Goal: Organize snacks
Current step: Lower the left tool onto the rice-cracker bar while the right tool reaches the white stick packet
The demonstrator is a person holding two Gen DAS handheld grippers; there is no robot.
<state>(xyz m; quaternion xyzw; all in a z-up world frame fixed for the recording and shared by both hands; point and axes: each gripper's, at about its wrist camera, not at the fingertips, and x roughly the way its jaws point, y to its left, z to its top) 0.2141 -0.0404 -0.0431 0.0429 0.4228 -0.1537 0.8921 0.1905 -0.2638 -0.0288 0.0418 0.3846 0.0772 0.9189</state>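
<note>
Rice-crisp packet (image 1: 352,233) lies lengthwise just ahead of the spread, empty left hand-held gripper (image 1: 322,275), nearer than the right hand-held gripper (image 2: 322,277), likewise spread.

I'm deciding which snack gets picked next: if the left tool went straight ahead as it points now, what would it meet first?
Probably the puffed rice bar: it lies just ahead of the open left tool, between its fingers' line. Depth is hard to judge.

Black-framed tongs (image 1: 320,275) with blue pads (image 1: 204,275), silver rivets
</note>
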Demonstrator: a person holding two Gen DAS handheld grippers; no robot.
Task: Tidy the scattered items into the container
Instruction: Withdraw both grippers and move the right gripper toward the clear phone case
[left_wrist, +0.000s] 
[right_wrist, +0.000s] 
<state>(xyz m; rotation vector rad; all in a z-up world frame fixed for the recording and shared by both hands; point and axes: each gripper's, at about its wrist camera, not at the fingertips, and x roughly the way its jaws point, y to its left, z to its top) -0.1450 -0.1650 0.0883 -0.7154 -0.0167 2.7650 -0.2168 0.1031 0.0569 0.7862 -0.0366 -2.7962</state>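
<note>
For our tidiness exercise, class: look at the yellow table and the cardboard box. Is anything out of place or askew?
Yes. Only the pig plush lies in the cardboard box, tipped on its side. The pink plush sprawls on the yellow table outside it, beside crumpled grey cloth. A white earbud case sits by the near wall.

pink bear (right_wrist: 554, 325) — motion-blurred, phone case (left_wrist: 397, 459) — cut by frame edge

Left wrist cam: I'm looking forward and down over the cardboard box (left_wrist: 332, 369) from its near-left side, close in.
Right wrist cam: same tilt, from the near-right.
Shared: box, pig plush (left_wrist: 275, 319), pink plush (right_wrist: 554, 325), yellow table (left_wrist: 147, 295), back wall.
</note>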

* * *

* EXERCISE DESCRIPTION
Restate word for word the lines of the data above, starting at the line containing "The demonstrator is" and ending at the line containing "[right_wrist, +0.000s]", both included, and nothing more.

* RESPONSE
The demonstrator is a person holding two Gen DAS handheld grippers; there is no robot.
<state>(xyz m; quaternion xyzw; all in a z-up world frame fixed for the recording and shared by both hands; point and axes: each gripper's, at about its wrist camera, not at the fingertips, and x roughly the way its jaws point, y to its left, z to its top) 0.2141 -0.0404 -0.0431 0.0429 0.4228 -0.1537 0.8921 0.1905 -0.2638 -0.0288 0.0418 0.3846 0.0772 0.9189</state>
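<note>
Rice-crisp packet (image 1: 352,233) lies lengthwise just ahead of the spread, empty left hand-held gripper (image 1: 322,275), nearer than the right hand-held gripper (image 2: 322,277), likewise spread.

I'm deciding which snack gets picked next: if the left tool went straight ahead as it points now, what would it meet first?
Probably the puffed rice bar: it lies just ahead of the open left tool, between its fingers' line. Depth is hard to judge.

Black-framed tongs (image 1: 320,275) with blue pads (image 1: 204,275), silver rivets
</note>
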Demonstrator: a person holding two Gen DAS handheld grippers; no robot.
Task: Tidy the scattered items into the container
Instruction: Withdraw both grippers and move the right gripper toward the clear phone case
[left_wrist, +0.000s] 
[right_wrist, +0.000s] 

What came before makes up the full response.